The fact is that the PNP could not fundamentally challenge this Government's essentially neoliberal, pro-cyclical policies because that party has lost its ideological moorings and is, contrary to its propaganda, saying essentially the same things as the JLP. The country isn't offered any fundamental differences in approach to economic development by these parties. The PNP is not prepared to announce any bold initiatives that would show it favours the developmentalist, activist state because it is scared of the ghost of socialism - or at least of any charge that that ghost exists.


Pointless rhetoric


Bemoaning the doubling of poverty while wailing about our increasing debt without showing a path to sustainable growth is useless, pointless rhetoric. Poverty and joblessness have increased in many countries - especially in the deve-loped countries, incidentally - since the global recession. In fact, I was amazed recently when looking at some data from the developed countries to see how many had debt-to-GDP ratios of more than 100 per cent - since the global recession. Davies' calling attention to this Government's bloating of our debt levels since the global recession is disingenuous - and quite in order with global trends.


And I find it amusing that Simpson Miller quoted a Center for Economic and Policy Research paper just released on Wednesday (Jamaica's Macroeconomic Policy Debt and the IMF) which points to some shortcomings in the JDX and which highlights Jamaica's debt problems.

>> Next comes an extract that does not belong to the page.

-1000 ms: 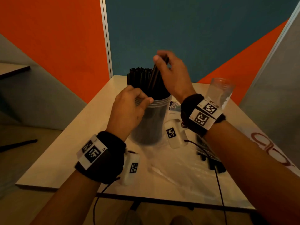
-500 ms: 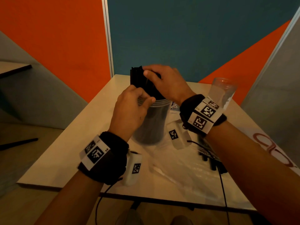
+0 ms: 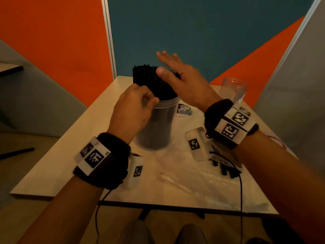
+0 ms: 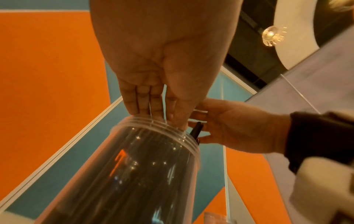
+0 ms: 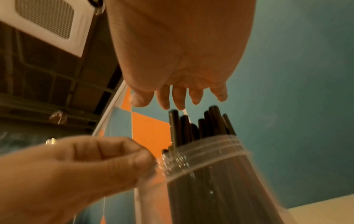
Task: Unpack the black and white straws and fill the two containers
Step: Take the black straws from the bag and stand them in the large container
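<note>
Dozens of black straws stand packed in the clear jar mid-table; left hand pinches its rim, right hand hovers flat, fingers spread. I'd tap uneven tips down gently, keeping the jar steady

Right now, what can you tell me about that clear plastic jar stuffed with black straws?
The clear plastic jar is a tall, lidless cylinder with threaded ridges round its rim. It stands tilted on the pale table, packed with black straws sticking out above the rim. The left hand grips its rim; the right hand hovers open over the straw tips.
</note>
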Tool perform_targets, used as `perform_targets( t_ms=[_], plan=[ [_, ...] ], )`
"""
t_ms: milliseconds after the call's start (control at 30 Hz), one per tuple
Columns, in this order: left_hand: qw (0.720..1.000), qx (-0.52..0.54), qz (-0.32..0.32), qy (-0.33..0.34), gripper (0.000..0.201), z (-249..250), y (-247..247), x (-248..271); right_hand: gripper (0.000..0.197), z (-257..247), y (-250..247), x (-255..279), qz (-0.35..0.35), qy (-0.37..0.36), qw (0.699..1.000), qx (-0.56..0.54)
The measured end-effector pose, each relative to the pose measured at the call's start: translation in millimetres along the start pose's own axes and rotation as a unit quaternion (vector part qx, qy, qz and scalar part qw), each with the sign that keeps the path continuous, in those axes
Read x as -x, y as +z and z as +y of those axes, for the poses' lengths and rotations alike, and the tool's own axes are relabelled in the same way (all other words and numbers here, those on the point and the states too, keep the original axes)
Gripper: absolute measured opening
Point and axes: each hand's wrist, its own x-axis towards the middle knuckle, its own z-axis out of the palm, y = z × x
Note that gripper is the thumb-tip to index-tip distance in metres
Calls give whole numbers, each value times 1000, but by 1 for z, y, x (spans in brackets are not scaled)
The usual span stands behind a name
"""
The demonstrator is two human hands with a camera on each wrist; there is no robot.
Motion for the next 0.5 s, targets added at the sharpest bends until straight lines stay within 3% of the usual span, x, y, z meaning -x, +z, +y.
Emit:
perform_targets(
  t_ms=[133,167,200,267,333,367,433,500],
  plan=[
    [992,-65,54,98,17,25,3,19,28,-3,-27,38,123,-7,987,-106],
    [988,-64,39,133,14,33,7,25,21,-3,-36,52,141,4,981,-136],
    [985,-49,-6,165,14,39,13,30,17,-3,-43,67,150,19,975,-162],
    [965,-49,-175,190,30,50,31,37,22,-7,-59,98,136,50,972,-188],
    [914,-135,-326,198,56,58,56,41,28,-11,-70,125,83,95,976,-179],
    [897,-161,-362,196,62,60,68,43,28,-13,-72,137,34,129,978,-161],
    [899,-133,-377,176,51,64,86,42,23,-11,-65,154,-105,185,974,-70],
    [909,-90,-376,156,31,66,98,36,24,2,-47,165,-212,195,955,71]
  ],
)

She could do so safely, knowing our people's, including our intelligentsia's, aversion to reading. So no one would know that in that same paper this revealing statement is made: "However, it is important to remember that Jamaica's debt problems are not the result of excessive government spending ... . Instead, the near doubling of the public debt that took place in 1996/97 and 2002/2003 was the result of government interventions during Jamaica's financial crisis"; that is, under then reign of the same man who was making so much noise over Shaw's borrowing habits. (Incidentally, I believe Davies' decision to save pensioners and other savers' assets was correct.)


And the PNP's reckless financial liberalisation policy of 1991 - which Edward Seaga had warned against and which was made, incidentally, under an IMF programme - signi-ficantly worsened our foreign-exchange and debt crisis. The same paper which Sista P quoted from notes that the PNP's liberalisation policy encouraged "reckless behaviour by financial institutions that eventually led to widespread bankruptcies by 1994. The debts assumed by FINSAC amounted to more than 34 per cent of GDP". But it was not convenient for Portia to quote these sections of the well-written paper.


This paper also did a better job of critiquing the present Government's economic framework than either Davies or Simpson Miller. It says fundamentally - and this is in line with the Growth-Inducement Strategy of the Planning Institute of Jamaica (PIOJ) - that "the contradictory nature of Jamaica's current IMF agreement could itself endanger the sustainability of the Government's long-term fiscal outlook. Indeed, the strongly pro-cyclical character of the current fiscal consolidation constitutes a significant obstacle to economic recovery, jeopardising Jamaica's ability to pay off its debt and potentially leading to a self- perpetuating cycle of greater fiscal tightening and low growth." Even the PIOJ fears this and is more incisive in critiquing present Government strategy - amazingly - than either Davies or Simpson Miller.


If this is the pre-election Budget, the PNP has lost this innings.